• EXERCISE REQUIREMENTS: Every line of the entries below from the one containing "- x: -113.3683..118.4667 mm" to the one containing "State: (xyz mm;", both ends included, must be written out exactly. No other line belongs in the answer.

• DATA FOR THIS EXERCISE:
* * *
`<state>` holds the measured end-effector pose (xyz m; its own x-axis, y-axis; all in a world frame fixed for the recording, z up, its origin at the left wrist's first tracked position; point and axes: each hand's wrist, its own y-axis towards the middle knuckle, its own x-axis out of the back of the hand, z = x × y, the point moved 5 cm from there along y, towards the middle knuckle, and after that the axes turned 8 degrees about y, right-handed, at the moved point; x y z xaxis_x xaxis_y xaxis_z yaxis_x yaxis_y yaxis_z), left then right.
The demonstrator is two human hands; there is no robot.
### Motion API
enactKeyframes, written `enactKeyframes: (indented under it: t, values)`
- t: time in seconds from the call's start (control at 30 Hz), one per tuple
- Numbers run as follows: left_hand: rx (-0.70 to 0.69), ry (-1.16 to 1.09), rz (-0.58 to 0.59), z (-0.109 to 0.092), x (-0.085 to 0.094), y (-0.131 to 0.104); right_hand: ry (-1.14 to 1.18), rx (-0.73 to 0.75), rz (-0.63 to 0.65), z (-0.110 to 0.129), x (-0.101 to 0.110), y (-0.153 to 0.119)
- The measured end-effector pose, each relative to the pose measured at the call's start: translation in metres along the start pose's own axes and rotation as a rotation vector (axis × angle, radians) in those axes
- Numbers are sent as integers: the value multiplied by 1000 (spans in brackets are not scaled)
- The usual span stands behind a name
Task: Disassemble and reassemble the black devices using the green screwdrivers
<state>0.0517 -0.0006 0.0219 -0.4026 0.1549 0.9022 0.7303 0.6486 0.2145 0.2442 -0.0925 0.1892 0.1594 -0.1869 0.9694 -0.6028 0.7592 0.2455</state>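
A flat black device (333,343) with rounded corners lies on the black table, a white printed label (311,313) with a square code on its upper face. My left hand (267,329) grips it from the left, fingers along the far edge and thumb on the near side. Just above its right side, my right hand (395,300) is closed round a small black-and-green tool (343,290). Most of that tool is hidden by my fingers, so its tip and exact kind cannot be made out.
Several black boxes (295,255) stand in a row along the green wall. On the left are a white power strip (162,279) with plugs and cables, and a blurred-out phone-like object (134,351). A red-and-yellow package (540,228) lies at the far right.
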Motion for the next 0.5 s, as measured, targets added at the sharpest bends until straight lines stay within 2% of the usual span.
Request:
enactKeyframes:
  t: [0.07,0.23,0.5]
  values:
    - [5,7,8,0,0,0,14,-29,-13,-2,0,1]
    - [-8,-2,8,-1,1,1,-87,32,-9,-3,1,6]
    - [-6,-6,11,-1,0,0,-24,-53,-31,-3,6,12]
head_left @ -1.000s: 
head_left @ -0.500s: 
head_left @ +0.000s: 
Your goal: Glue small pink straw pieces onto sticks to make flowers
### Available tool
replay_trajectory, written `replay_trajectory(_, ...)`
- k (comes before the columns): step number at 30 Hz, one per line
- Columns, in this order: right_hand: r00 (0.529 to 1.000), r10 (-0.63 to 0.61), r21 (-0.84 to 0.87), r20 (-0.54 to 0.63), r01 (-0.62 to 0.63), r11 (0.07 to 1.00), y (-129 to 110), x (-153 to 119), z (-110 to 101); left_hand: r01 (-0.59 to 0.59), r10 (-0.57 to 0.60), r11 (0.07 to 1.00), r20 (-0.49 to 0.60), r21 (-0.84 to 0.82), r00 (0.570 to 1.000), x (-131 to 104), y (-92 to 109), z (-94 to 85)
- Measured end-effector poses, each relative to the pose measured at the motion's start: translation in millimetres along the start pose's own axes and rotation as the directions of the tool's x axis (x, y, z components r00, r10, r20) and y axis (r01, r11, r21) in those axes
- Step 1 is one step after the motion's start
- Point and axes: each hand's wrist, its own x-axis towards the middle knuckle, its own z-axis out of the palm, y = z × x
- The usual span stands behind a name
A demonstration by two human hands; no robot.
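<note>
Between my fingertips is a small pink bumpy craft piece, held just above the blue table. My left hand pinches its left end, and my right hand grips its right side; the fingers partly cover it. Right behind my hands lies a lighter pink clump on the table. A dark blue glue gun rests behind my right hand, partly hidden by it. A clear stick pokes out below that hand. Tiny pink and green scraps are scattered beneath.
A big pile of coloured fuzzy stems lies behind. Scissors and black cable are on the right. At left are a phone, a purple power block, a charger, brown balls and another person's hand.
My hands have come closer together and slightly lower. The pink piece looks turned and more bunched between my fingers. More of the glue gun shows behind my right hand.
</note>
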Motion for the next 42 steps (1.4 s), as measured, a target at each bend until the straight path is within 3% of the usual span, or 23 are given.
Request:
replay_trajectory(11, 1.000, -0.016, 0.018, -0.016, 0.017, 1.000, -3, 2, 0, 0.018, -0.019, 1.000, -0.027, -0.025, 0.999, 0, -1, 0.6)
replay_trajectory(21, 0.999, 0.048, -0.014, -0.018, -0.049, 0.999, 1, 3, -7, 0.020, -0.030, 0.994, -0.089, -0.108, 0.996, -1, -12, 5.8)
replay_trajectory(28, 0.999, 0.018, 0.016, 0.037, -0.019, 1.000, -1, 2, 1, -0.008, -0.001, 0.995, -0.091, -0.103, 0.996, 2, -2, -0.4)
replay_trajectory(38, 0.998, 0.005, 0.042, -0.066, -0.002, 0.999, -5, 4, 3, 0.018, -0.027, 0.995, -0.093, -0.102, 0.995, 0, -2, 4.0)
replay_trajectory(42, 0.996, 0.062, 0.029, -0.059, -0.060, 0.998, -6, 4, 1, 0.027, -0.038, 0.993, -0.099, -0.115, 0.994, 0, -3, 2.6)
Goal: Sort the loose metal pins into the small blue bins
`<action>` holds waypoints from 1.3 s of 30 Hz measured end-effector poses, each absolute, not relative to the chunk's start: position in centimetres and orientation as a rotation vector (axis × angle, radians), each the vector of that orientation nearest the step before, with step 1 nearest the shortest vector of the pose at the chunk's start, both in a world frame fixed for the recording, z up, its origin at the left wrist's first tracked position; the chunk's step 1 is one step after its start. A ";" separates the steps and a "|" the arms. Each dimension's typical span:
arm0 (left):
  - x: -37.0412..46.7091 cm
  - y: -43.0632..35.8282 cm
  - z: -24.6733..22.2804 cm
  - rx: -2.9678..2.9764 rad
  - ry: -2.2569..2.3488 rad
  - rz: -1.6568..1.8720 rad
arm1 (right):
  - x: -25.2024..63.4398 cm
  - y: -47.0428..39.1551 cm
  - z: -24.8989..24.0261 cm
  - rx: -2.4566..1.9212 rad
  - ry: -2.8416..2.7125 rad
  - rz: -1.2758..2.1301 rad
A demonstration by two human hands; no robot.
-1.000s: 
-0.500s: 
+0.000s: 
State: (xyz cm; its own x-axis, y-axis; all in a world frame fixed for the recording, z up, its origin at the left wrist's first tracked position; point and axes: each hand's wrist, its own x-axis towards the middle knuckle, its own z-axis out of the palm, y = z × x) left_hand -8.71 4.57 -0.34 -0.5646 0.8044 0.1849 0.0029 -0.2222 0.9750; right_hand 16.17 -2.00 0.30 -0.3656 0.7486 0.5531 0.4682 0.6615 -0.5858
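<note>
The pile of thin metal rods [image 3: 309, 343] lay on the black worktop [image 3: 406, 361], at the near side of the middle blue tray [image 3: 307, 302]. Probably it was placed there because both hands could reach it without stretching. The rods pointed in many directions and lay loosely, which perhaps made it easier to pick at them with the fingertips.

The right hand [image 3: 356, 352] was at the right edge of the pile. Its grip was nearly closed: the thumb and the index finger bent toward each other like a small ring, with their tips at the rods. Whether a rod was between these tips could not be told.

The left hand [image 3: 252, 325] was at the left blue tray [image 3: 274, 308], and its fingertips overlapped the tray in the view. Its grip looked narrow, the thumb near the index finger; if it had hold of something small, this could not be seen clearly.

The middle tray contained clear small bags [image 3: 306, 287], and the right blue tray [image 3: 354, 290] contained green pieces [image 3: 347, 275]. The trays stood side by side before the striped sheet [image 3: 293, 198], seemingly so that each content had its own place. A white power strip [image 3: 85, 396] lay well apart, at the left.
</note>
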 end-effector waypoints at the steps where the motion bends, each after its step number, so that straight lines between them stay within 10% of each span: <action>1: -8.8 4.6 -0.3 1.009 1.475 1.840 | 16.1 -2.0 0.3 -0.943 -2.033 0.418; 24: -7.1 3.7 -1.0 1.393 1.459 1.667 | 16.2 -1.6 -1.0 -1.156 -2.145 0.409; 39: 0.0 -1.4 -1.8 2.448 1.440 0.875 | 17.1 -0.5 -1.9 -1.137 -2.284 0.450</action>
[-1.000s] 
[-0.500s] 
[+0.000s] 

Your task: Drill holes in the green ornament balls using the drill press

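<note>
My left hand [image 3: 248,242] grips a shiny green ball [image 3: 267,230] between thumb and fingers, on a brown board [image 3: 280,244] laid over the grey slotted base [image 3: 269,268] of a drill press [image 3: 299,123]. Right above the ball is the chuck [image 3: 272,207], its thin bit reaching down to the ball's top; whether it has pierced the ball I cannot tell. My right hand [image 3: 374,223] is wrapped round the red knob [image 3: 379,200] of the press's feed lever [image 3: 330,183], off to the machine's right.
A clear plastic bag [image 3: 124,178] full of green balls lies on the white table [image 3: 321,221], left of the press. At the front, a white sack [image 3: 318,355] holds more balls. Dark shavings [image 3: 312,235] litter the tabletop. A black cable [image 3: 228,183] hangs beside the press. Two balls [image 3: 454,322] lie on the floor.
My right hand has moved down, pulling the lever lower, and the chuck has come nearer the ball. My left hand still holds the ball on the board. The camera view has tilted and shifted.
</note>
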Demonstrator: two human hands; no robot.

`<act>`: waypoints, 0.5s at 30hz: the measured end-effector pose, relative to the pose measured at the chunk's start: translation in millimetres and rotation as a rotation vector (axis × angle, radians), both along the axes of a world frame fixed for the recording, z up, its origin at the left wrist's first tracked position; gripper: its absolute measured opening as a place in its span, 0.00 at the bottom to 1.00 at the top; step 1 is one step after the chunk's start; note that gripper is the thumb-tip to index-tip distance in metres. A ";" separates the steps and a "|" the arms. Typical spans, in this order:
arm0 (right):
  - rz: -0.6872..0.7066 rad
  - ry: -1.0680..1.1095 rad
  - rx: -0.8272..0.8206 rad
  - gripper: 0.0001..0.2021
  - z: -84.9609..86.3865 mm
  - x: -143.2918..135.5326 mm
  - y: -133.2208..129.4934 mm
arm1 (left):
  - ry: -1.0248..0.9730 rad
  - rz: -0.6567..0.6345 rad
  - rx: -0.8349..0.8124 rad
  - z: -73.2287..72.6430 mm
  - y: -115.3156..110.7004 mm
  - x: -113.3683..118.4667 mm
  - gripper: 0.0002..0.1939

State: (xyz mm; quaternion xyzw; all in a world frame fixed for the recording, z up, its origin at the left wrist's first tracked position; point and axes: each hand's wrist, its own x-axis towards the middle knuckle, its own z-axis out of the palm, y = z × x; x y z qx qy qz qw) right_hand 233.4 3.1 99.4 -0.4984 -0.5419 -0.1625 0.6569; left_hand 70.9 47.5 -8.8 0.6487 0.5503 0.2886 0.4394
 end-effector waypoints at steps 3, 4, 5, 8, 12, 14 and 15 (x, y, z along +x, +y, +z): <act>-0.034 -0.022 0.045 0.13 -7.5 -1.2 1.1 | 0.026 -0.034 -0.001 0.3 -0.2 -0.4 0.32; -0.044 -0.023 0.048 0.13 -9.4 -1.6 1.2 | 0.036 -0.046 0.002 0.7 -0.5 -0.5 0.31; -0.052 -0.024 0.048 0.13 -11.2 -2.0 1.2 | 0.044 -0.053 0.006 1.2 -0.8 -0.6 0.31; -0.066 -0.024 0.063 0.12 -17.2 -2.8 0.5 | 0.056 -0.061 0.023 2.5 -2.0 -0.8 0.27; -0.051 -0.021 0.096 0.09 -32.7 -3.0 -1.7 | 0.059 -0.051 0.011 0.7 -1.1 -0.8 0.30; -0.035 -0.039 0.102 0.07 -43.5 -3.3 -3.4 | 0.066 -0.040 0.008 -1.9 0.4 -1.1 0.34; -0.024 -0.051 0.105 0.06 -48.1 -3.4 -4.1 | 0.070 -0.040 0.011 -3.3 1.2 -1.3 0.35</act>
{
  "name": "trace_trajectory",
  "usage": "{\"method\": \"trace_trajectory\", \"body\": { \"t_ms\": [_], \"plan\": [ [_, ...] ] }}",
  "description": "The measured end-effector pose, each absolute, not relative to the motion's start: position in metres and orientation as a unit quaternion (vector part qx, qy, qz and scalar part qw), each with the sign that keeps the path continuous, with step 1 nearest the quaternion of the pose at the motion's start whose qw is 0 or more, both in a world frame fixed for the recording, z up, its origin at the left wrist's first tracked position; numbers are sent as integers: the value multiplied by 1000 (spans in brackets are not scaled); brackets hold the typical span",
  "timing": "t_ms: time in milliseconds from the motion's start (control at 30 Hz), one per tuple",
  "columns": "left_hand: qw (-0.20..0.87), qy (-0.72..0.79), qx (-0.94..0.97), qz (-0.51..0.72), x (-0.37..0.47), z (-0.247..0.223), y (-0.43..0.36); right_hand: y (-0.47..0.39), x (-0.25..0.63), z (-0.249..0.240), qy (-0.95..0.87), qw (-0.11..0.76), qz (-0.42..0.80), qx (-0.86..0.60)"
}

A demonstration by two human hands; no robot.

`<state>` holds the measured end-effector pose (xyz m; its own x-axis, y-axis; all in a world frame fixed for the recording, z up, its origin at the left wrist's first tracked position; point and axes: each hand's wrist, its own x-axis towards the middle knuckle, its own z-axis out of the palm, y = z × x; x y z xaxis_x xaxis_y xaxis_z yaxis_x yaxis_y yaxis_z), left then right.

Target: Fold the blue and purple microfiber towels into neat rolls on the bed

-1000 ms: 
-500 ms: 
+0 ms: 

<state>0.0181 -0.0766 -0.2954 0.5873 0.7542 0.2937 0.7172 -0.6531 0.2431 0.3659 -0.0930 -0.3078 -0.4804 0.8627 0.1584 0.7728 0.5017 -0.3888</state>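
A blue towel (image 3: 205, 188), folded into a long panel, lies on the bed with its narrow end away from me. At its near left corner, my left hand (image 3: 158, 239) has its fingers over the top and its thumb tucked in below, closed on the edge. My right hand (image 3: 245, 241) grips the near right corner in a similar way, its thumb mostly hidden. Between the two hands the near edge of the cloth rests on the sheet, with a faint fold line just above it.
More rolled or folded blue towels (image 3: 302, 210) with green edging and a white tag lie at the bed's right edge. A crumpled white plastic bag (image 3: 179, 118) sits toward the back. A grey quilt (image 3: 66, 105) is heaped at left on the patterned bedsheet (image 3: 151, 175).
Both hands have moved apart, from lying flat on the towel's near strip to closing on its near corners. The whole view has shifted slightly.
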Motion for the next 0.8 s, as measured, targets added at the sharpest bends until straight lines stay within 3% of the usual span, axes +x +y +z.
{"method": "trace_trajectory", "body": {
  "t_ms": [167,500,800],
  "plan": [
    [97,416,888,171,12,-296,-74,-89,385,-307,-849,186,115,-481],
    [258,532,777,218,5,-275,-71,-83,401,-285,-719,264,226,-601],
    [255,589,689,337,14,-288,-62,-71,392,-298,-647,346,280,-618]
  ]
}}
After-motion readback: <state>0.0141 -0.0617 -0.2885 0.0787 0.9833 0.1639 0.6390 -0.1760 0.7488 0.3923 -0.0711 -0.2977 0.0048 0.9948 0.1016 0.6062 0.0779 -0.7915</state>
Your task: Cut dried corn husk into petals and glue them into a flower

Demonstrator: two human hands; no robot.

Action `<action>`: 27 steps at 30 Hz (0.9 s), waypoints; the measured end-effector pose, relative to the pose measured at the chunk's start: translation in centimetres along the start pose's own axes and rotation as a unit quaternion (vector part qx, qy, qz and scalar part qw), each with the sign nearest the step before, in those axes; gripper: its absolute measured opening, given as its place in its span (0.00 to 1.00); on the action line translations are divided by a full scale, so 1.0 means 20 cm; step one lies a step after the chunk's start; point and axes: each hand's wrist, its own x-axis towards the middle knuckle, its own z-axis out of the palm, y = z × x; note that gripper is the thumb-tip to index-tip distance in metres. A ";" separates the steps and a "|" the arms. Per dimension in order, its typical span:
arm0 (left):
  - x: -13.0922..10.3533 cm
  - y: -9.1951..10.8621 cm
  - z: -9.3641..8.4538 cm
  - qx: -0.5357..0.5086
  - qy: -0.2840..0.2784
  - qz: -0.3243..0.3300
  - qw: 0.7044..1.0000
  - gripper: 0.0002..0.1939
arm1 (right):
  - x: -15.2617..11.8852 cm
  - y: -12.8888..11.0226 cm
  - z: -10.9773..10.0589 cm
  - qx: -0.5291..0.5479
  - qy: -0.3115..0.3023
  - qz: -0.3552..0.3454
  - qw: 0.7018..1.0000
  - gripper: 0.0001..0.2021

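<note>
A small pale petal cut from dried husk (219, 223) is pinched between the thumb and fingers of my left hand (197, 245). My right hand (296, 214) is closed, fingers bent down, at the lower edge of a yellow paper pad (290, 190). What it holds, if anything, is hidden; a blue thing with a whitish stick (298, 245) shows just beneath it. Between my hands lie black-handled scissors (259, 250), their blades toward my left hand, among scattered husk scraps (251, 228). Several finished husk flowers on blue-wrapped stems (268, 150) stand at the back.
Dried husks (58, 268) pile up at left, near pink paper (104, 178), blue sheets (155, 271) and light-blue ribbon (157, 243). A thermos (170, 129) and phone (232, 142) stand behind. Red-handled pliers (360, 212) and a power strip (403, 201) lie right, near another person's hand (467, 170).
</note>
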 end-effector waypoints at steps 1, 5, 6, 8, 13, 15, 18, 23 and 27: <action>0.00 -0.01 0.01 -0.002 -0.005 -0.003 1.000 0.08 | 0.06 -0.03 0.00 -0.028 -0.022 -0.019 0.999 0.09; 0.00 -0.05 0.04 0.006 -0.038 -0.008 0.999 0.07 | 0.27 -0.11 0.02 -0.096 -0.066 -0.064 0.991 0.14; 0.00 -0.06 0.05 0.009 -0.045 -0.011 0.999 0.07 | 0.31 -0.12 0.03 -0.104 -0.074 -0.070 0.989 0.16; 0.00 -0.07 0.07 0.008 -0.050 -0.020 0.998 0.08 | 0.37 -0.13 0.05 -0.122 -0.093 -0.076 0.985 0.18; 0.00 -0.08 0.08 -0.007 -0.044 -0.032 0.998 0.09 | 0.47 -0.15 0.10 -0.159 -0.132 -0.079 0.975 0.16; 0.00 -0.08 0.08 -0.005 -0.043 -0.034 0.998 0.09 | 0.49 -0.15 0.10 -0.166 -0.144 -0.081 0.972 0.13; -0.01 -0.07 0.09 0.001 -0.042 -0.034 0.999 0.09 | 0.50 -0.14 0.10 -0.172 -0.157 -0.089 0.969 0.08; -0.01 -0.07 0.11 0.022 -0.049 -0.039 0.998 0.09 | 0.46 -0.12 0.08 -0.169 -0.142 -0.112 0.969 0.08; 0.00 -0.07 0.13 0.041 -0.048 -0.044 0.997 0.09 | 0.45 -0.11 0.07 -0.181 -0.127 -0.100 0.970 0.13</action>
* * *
• SOLUTION TO THE EXERCISE:
  - x: -113.3683..118.4667 mm
  - gripper: 0.0002..0.1939

State: (xyz mm; quaternion xyzw; all in a world frame fixed for the recording, z up, its origin at the left wrist's first tracked position; point and axes: each hand's wrist, its own x-axis towards the middle knuckle, its own z-axis out of the palm, y = z × x; x y z qx qy qz qw) right_hand 233.4 3.1 99.4 -0.4984 -0.5419 -0.1625 0.6569; left_hand 70.9 47.5 -8.8 0.6487 0.5503 0.2886 0.4394

Nothing remains to be done in this exercise.